Meredith’s father had schooled all his children in practicing patience, saying that it was the key to any successful acquisition or merger. One waited patiently, searching for just the right opportunity. When that opportunity finally presented itself, only then could just the right offer be made.
After all, everyone had a price – and opportunities always presented themselves, if you were patient.
One snowy day in March, Meredith appeared in Edward’s office to sign some papers. It was there that she met Joanna Woollery and learned the truth of her father’s words.
It wasn’t hard to read Edward’s body language. Meredith could tell he was sexually intrigued by the beautiful young secretary. When he took the papers from her, his hands lingered on hers for a moment or two longer than necessary. His eyes, hungry and alive, watched every movement she made. It disgusted Meredith’s cool sensibilities, and she quickly finished executing the papers. Rising from her chair, she happened to glance over at the secretary and experienced a frisson of surprise.
It was then that she knew her patience was about to pay off.
Meredith almost missed the fleeting expression as it crossed the girl’s face.
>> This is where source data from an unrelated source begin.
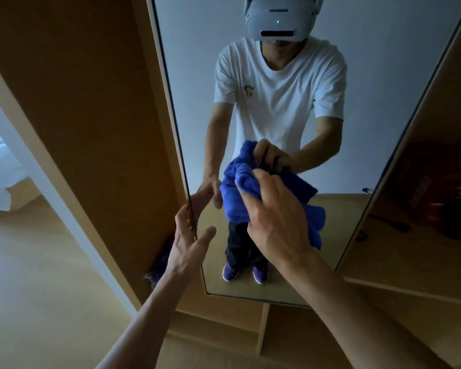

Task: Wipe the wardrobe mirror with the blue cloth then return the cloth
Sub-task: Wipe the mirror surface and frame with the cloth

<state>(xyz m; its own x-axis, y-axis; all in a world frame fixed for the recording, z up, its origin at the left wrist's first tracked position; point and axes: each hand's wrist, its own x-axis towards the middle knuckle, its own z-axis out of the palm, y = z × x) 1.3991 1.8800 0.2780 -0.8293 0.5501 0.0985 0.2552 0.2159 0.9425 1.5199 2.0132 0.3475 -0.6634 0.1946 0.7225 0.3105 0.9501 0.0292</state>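
The right hand (274, 219) presses the bunched blue cloth (246, 179) low against the wardrobe mirror (197, 75), its grip curled round the fabric. The left hand (189, 243), grip wide, rests at the mirror's left edge. The wipe would likely go better with the cloth flattened and overlapping strokes.

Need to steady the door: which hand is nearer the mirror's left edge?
Left. The left hand is right at the mirror's left edge; the right hand grips the blue cloth further right, mid-glass.

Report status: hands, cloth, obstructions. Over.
Right hand grips crumpled blue cloth against tall wardrobe mirror. Left hand open, touching mirror's left edge. Nothing blocking.
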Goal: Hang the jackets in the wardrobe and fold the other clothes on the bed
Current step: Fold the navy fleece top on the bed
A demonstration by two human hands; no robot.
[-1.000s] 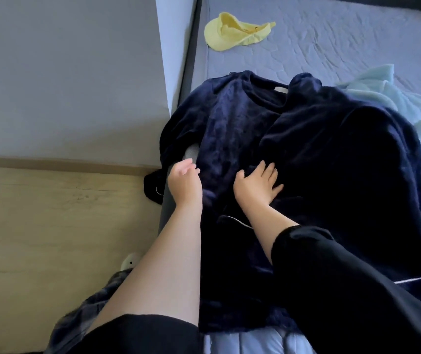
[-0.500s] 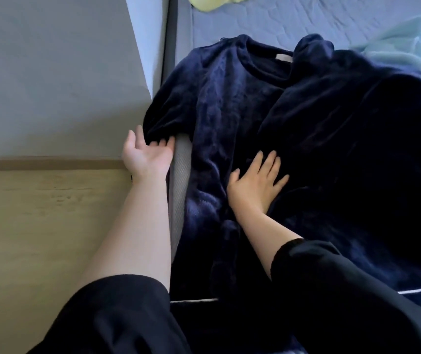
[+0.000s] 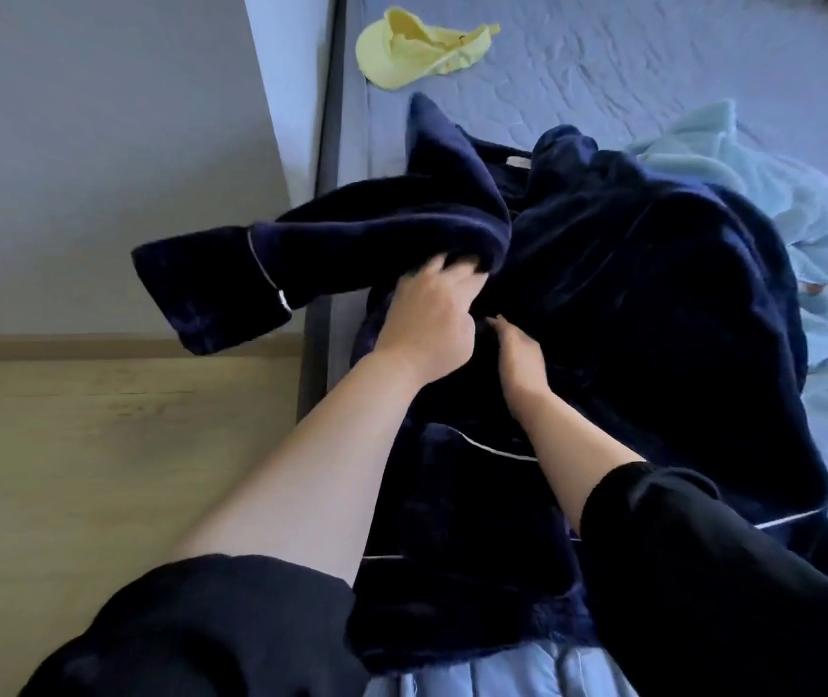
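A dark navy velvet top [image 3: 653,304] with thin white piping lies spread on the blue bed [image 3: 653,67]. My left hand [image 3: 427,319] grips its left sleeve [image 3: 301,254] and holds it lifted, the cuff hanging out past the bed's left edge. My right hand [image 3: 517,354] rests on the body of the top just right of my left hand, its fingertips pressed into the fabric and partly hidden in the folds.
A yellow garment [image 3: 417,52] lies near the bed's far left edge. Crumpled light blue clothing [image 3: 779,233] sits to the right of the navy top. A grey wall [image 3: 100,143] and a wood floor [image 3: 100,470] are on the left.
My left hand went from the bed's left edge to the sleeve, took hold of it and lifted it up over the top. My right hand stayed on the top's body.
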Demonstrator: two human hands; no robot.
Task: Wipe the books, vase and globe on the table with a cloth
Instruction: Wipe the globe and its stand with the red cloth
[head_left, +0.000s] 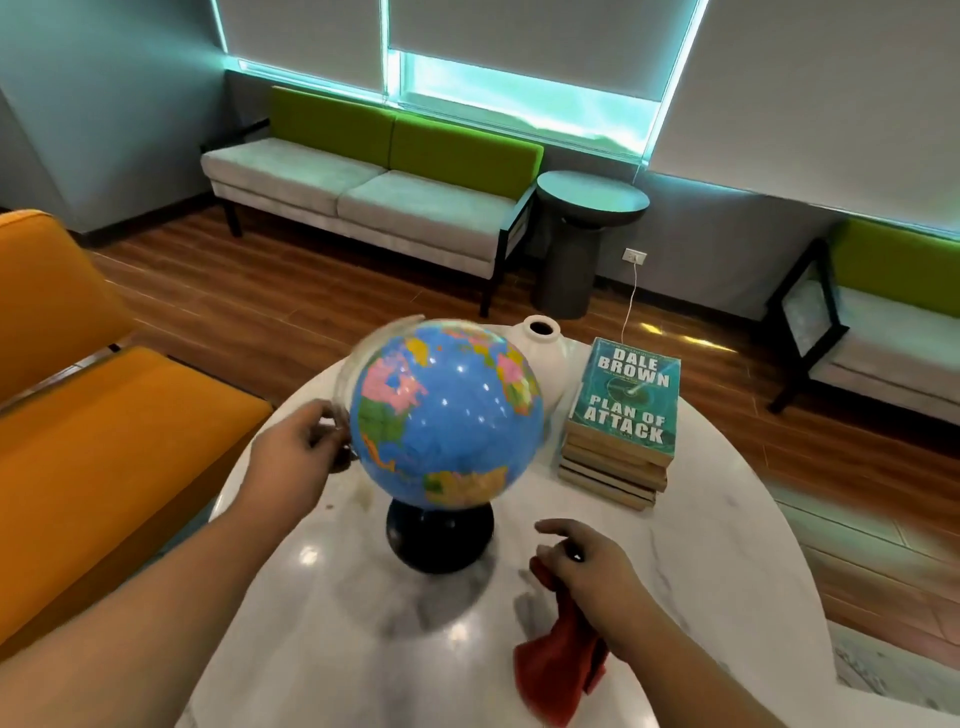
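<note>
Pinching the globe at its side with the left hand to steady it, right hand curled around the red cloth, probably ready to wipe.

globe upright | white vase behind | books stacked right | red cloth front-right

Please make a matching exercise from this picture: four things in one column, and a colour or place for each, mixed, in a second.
1. globe
2. vase
3. books
4. cloth

a. red, in the right hand
b. white, behind the globe
c. stacked, teal cover on top
d. on a black base

Pairs: 1-d, 2-b, 3-c, 4-a
</note>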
It was an odd look, a mix of disgust and feral wariness, and it was directed at Edward. The look – and the moment – was revealing. Meredith suddenly realized an opportunity had presented itself.
It was plain to see that Joanna Woollery did not like her boss. That she feared him was also apparent. Fear made Joanna interesting to Meredith. It meant she had a weakness – and weaknesses were made to be exploited.
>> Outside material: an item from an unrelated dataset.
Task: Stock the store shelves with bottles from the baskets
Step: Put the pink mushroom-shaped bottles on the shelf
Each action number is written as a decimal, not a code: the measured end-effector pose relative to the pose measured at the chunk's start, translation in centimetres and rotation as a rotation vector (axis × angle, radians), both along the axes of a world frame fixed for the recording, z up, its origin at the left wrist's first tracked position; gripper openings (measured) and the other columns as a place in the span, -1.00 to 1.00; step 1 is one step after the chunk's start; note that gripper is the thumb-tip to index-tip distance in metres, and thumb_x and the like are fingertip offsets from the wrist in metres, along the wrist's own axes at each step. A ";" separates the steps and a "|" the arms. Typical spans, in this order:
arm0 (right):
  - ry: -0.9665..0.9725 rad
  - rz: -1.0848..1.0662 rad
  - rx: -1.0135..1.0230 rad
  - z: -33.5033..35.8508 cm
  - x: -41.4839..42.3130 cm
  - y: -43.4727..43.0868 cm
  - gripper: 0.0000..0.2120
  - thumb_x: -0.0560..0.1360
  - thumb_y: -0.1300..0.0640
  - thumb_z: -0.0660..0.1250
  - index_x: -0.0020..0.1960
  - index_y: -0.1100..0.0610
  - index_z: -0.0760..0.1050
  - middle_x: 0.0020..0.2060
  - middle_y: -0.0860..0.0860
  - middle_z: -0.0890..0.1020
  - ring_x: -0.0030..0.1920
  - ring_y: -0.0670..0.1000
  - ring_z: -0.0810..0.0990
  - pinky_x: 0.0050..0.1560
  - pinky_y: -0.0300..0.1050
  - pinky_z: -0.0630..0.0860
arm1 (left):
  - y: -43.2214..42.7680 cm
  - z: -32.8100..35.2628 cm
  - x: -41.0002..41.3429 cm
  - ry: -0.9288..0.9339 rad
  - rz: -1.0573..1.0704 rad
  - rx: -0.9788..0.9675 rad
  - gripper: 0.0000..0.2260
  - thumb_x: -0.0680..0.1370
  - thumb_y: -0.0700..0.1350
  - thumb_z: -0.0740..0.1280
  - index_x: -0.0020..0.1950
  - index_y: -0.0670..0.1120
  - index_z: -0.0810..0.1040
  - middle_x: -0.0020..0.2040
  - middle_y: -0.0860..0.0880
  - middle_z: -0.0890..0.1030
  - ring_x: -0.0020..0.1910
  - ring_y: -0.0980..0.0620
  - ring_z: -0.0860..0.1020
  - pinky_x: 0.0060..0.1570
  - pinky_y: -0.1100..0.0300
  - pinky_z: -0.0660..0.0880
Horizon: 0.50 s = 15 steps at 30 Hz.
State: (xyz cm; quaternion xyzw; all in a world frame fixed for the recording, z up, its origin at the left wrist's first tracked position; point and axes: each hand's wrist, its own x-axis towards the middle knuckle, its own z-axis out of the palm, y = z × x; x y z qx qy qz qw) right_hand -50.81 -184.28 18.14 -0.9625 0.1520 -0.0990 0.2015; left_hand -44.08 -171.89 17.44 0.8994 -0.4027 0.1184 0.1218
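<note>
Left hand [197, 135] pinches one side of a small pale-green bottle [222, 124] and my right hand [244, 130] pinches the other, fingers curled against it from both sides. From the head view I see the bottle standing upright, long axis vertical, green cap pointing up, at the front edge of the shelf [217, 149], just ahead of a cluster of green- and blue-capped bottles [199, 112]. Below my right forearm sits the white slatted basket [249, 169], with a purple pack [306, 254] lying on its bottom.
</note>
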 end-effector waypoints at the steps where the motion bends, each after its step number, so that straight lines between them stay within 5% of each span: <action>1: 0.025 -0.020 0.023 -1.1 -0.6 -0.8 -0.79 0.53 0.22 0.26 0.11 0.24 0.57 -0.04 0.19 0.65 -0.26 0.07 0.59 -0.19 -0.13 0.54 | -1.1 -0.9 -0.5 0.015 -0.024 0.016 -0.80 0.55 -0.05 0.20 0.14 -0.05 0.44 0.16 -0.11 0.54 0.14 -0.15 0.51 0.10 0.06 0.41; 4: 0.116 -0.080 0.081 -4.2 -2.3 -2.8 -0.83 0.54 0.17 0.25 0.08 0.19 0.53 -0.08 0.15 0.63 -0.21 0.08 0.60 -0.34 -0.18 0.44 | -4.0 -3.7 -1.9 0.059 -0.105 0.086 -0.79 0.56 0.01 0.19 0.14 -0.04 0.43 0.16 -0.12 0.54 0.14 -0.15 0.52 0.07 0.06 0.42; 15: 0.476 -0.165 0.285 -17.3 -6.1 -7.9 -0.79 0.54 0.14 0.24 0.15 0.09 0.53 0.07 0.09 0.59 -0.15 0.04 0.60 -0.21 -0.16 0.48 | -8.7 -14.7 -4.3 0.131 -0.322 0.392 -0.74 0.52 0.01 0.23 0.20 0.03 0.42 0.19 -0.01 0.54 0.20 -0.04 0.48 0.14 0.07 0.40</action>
Meredith left the office and, later, made a few calls to a man that no polite woman would profess to have contact with; it paid off.
She discovered some interesting information about Miss Woollery. Now that she had that information, she could make Joanna an offer. An irresistible offer.
And, finally, Meredith would be able to get out of a very bad deal.
Word count: 1,000
Author’s Note: This story is written in response to the ‘Two Shoes Tuesday’ challenge (found here) to write a story based on one or each of the word prompts of OFFER and OUT.